Hey all. I am having some trouble with what I perceived as a pretty straight forward process. I wonder if I could ask for some expert help.

Background--I removed pins from fiber cpu's with HCL. The little rectangular caps also removed at this time. I did not clearly understand they should be removed separably so they are in this mix as well as i could not find a way to sieve them out.

Heated pins (7lbs) in hot hcl in crock pot changing acid 3 times. 4th time acid boiled away as I was not able to get home in time to shut off pot. 

This left me with a solid mass in the crock. It had layers of different materials. All solids. I broke the solids apart and transferred them to a coffee pot for another hot hcl bath that I could monitor more closely. Heated well for a few hours and shut off for the night. 

We had a strong cold snap and the pot froze and cracked leaking the acid into the corning ware catch dish. 

I now have a heavy solid crystalline mass that is kind of purplish. 

The mass is still close to 7 pounds. seems like the kovar is not being dissolved. I have used 1.5 gallons of acid on these pins and seem to be getting nowhere.

Here is what I have...
http://img.photobucket.com/albums/v697/23224/cool%20chips/DSCN1778.jpg
http://img.photobucket.com/albums/v697/23224/cool%20chips/DSCN1777.jpg

I do not know what to do here. Continue with HCL?


----------



## Barren Realms 007 (Feb 27, 2011)

Put the chunks back in HCL and continue your process. 

There must have been water mixed with the HCL or the pot should not have frozen and cracked?


----------



## glondor (Feb 27, 2011)

Hey 007. No, no water. Surprise me as well that the pot cracked. It did get down around minus 21 celcius. 

Thanks for the reply. It is good to know I am not going off the rails here. Is there an estimate on how much HCL to do these buggers?


----------



## patnor1011 (Feb 27, 2011)

That will be a lot of HCl, amount in litres. Also heating will speed things but not much. When I do them I dont bother with crockpot or heat. Too much electricity. I just leave them in bucket for about 2-3 weeks. I change acid once in a while with foils liberated.


----------



## glondor (Feb 27, 2011)

Thanks for your reply Patnor. These have been soaking with heat and without heat now for over a month. I knew these would be tough, but not this tough. Now with the latest development the foils are all bound up in the solid matrix of the crystalline block. I may just have to put this project aside until I find a better option for them. I suppose I could put them in a 5 gallon pail with a gallon of acid and let them do their thing until spring.

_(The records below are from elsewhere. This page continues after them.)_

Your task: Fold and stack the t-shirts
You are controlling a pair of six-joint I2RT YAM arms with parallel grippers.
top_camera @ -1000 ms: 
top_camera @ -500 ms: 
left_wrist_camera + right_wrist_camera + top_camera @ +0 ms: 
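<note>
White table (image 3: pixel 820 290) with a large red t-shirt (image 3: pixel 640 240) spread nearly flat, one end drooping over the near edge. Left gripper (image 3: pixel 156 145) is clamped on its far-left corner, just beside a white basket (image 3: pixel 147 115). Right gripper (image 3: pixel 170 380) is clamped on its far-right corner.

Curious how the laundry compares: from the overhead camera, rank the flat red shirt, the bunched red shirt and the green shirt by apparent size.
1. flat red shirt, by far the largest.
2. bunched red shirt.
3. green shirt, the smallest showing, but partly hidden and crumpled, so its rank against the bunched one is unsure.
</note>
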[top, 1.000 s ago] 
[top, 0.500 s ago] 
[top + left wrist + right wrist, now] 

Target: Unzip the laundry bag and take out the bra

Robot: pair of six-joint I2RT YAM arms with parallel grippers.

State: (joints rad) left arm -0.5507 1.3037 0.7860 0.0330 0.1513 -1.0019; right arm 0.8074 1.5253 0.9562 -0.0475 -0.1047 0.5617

I could see doing these on a quarterly basis rather than an ongoing procedure.

I have so much other stuff I need to learn to process I have to move on. :| 



These have taken a large amount of time and I wonder if I would have been better off using a stripping cell while they were still on the fiber board. I don't know. Next time I set up the cell I will try 50 and see how it goes.

Thanks everyone for your help with these. I will revisit these later.


----------



## patnor1011 (Feb 27, 2011)

I never did more than 20 at one time and you have pounds of them so I think that months are pretty good guess. I did not used HCl only I have added H2O2 everytime so I presume that helped a bit. Also I did them alongside with fingers so I had more copper in solution.

I was thinking and I will try that next time when I will have 20-30 of them to use HCl/Cl in smaller bucket or bottle with cover to give them quick wash, just to see if I will be able to get gold out before it will start cement out back on pins. Also to see if pins will be dissolving fast. I know that this may put a lot of base metals in solution, I will see how hard it will be wash and filter precipitate. Just something to play with.


----------



## FrugalEE (Feb 27, 2011)

I got curious about that freezing HCl and brought up Wiki on Muriatic. It seems that HCL has a rather peculiar behaviour when it come to freezing Vs dilution. They listed the following melt points:

10% HCl melts at -18 Deg. C.
20% HCl melts at -59 Deg. C.
30% Hcl melts at -26 Deg. C.

It appears that higer concentrations actually freeze easier than a 20% solution. Am I interpreting this right? Why do they talk in terms of melt point and not freeze point?


----------



## dtectr (Feb 27, 2011)

glondor said:


> Thanks for your reply Patnor. These have been soaking with heat and without heat now for over a month. I knew these would be tough, but not this tough. Now with the latest development the foils are all bound up in the solid matrix of the crystalline block. I may just have to put this project aside until I find a better option for them. I suppose I could put them in a 5 gallon pail with a gallon of acid and let them do their thing until spring.
> 
> I could see doing these on a quarterly basis rather than an ongoing procedure.
> 
> ...


Do you have a fish tank bubbler running through your acid? if not, the process can take a very long time to "ripen" &to work. Have you read the Cupric Chloride document on lazersteve's website that explains why this process works? It really helped me understand what was taking place in the bucket out in the garage.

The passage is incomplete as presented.